Khazen

by science.org — Instagram users don’t mind teaching lessons to bots If someone showed you a photo of a crocodile and asked whether it was a bird, you might laugh—and then, if you were patient and kind, help them identify the animal. Such real-world, and sometimes dumb, interactions may be key to helping artificial intelligence learn, according to a new study in which the strategy dramatically improved an AI’s accuracy at interpreting novel images. The approach could help AI researchers more quickly design programs that do everything from diagnose disease to direct robots or other devices around homes on their own. “It’s supercool work,” says Natasha Jaques, a computer scientist at Google who studies machine learning but who was not involved with the research.

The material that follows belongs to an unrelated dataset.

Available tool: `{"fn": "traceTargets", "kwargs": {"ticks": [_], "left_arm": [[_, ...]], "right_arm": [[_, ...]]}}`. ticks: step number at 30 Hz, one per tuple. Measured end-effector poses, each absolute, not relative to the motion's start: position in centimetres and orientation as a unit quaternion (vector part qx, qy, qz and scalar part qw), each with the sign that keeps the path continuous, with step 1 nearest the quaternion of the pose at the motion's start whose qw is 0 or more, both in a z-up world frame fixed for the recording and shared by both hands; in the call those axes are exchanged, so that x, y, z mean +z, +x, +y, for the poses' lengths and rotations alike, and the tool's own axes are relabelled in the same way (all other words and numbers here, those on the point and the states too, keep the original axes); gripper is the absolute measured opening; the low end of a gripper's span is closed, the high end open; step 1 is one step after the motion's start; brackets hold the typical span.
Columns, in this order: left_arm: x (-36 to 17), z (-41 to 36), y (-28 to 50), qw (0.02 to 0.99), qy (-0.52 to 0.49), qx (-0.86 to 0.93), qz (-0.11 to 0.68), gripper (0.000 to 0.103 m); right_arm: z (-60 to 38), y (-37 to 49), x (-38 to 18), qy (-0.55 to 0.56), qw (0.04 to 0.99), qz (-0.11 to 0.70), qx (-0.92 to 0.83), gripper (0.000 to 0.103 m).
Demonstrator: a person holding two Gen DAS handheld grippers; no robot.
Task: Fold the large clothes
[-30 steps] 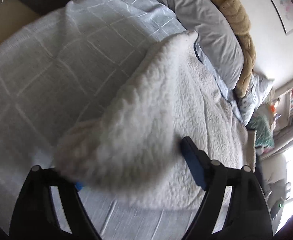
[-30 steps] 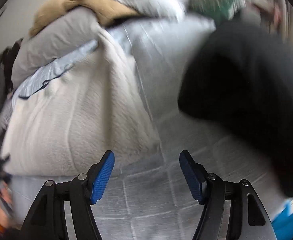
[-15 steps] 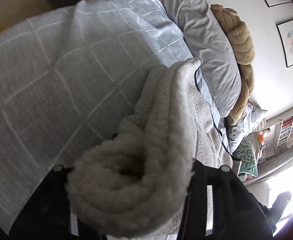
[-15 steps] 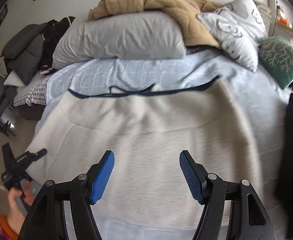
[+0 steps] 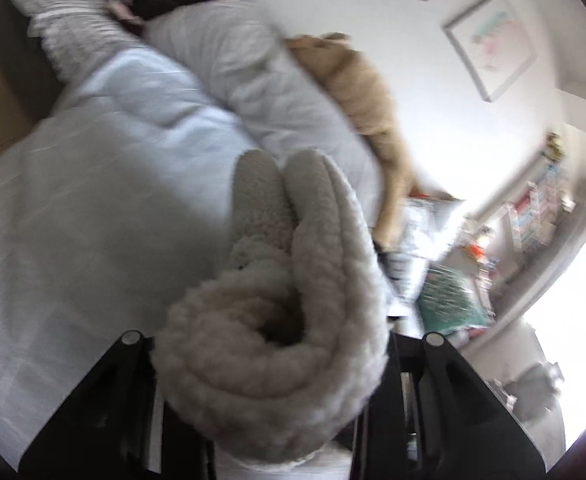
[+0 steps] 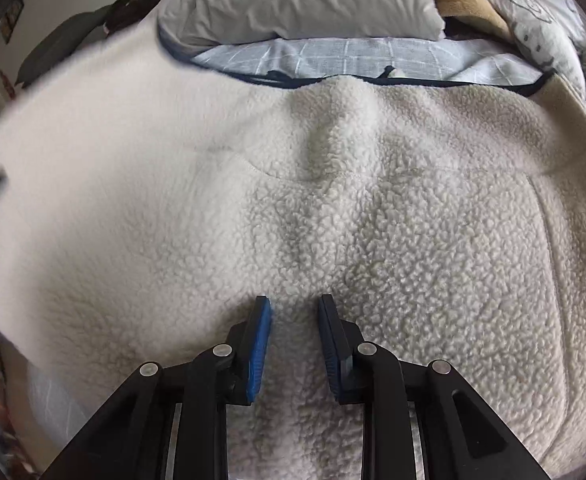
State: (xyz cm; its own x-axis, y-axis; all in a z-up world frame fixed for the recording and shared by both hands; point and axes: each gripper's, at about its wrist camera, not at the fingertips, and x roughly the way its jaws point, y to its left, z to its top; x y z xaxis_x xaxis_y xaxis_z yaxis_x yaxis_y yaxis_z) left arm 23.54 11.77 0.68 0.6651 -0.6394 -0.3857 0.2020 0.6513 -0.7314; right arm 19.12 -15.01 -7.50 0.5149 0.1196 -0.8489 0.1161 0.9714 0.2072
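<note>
Left-hand view: the left gripper (image 5: 269,392) has a thick bunched roll of the cream fleece garment (image 5: 293,320) wedged between its black arms; the jaws are closing on it, pads hidden by pile, and the roll stands clear of the checked bedcover (image 5: 93,200). Beyond lie a grey pillow (image 5: 253,80) and a tan blanket (image 5: 357,80), blurred.

Right-hand view: the same fleece garment (image 6: 373,200) lies spread across the bed, its dark-trimmed edge near the pillow. The right gripper (image 6: 295,328) points steeply down at the near part of the fleece, its blue pads (image 6: 261,344) a narrow gap apart and closing, with pile rising between them; whether they already pinch it cannot be told.

Judged step: gather one side for a fold. Done well, the right jaws should bite a full layer, not loose pile, before any lift, and both hands should rise together to keep the edge straight.
</note>
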Motion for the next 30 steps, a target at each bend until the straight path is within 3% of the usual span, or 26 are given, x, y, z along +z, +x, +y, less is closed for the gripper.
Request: {"fn": "traceTargets", "kwargs": {"ticks": [9,14,22,26,30], "left_arm": [[6.3,-2.7,22.4,0.831,-0.247,-0.361,0.342,0.032],[4.9,-7.5,21.1,0.821,-0.206,-0.379,0.373,0.032],[0.4,-11.8,16.6,0.818,-0.118,-0.404,0.391,0.032],[0.5,-12.8,15.3,0.827,-0.083,-0.409,0.377,0.032],[-0.3,-13.5,15.1,0.821,-0.083,-0.416,0.382,0.032]], "right_arm": [[-20.5,18.6,-8.4,0.284,0.825,0.483,0.073,0.026],[-25.0,17.8,-8.0,0.372,0.79,0.476,0.103,0.03],[-36.5,16.1,-6.2,0.477,0.782,0.396,0.061,0.034],[-38.2,17.5,-6.0,0.469,0.788,0.394,0.052,0.033],[-39.9,17.5,-4.0,0.485,0.805,0.337,0.054,0.032]]}}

Many AI systems become smarter by relying on a brute-force method called machine learning: They find patterns in data to, say, figure out what a chair looks like after analyzing thousands of pictures of furniture. But even huge data sets have gaps. Sure, that object in an image is labeled a chair—but what is it made of? And can you sit on it? To help AIs expand their understanding of the world, researchers are now trying to develop a way for computer programs to both locate gaps in their knowledge and figure out how to ask strangers to fill them—a bit like a child asks a parent why the sky is blue. The ultimate aim in the new study was an AI that could correctly answer a variety of questions about images it has not seen before. Previous work on “active learning,” in which AI assesses its own ignorance and requests more information, has often required researchers to pay online workers to provide such information. That approach doesn’t scale.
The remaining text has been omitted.